Shibata began facilitating Hina Circles for the women, teaching them about the names, moʻolelo and ʻike related to each phase of the moon. “Connecting to the mahina, and then to Hina and Hina stories, allowed them to understand their self-worth,” Shibata said. “They began to believe that they had the power to become puʻuhonua for themselves.”
Their work attracted the attention of the Western Pacific Regional Fisheries Management Council (WPRFMC), who offered them the opportunity to make a moon calendar for the women.
So, funded by WPRFMC, they created an 18-month calendar, overlaying a standard Gregorian style calendar with moon phases. Then they gathered moʻolelo about Hina and incorporated those stories into the calendar. Called Kaulana Mahina 2019, a copy of the calendar was given to every woman incarcerated in the State of Hawaiʻi.
And then something magical happened.
Women who received the calendar reached out to say that they loved the stories and were reading them every day. The connections they were making to the moon through the stories in the calendar were affecting them emotionally; and it was healing.
“When they’re in prison they look at the moon and they think about their family and their children; and they know that they are all looking at the same moon,” Shibata explained.
December 2019 marked the final month of their moon calendar, so Cardines and Shibata traveled to Molokaʻi, a child of Hina, to mahalo her. “It was there on Molokaʻi that the intention to sustain this learning was birthed,” Cardines recalled.
But they weren’t sure how to do it.
Then in February, Cardines’ son asked her to text him some information about the moon. His request gave Cardines and Shibata the idea to establish a text platform that would not only enable them to stay connected to the women, but also create a mahina community that could include men and women of all ages and backgrounds, from keiki to kūpuna.

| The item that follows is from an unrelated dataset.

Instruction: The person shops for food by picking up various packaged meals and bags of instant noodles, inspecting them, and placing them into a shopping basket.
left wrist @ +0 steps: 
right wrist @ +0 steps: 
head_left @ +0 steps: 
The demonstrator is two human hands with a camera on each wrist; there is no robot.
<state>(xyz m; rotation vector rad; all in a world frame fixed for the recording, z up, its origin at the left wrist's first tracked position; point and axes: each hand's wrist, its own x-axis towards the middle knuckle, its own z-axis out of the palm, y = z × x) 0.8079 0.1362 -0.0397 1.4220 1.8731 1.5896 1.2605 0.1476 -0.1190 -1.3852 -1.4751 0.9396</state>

The idea began to take shape, and in June they began to send daily Mahina Manaʻo through simple text messages sharing useful information (fishing, farming, health) and stories about that day’s moon phase to a handful of people. In just three months the text messages morphed into 40-second videos and their users numbered over 200.
This led to another idea – the creation of an app. A mentor connected Cardines and Shibata to two UX Design students in Singapore. Ka Mahina Project became the students’ design project and the result was the development of a high fidelity prototype app. This prototype, along with their daily Mahina Manaʻo, was crucial to their successful bid in September for a coveted Purple Prize award.
Established by Purple Maiʻa, a nonprofit that focuses on teaching technology and entrepreneurship, the Purple Prize is an innovation competition for technology solutions that create value for the land and for people, transform the status quo, and encourage an Indigenous technology sector.
Cardines and Shibata are now finalizing their business plan and building their app.
Their daily Mahina Manaʻo is now housed on their private YouTube channel so subscribers receive a link instead of a file. And their website, kamahina.com, launches on November 1.
Overall, the experience of applying for and being awarded a Purple Prize, and everything they have learned in that process, has been eye-opening. Most notably, the challenge of balancing ʻike kūpuna and business.
“You can’t really walk in both worlds. It’s almost impossible,” Shibata declared. “We’re creating a new path that will hopefully empower more women to create businesses that affect social change, include ʻike kūpuna, and are financially stable.”
Ultimately, the women see Ka Mahina Project as a vehicle for using ʻike kūpuna to improve our mental health, our physical health, and the health of our honua (earth).
Moʻolelo about the moon exist within every culture, and so Ka Mahina Project’s app has the potential to make a global impact and help people around the world find peace, healing and connection to their own ʻike kūpuna.
“There is only one mahina, and there are so many stories that have yet to be told. This is bringing us all together,” Cardines said.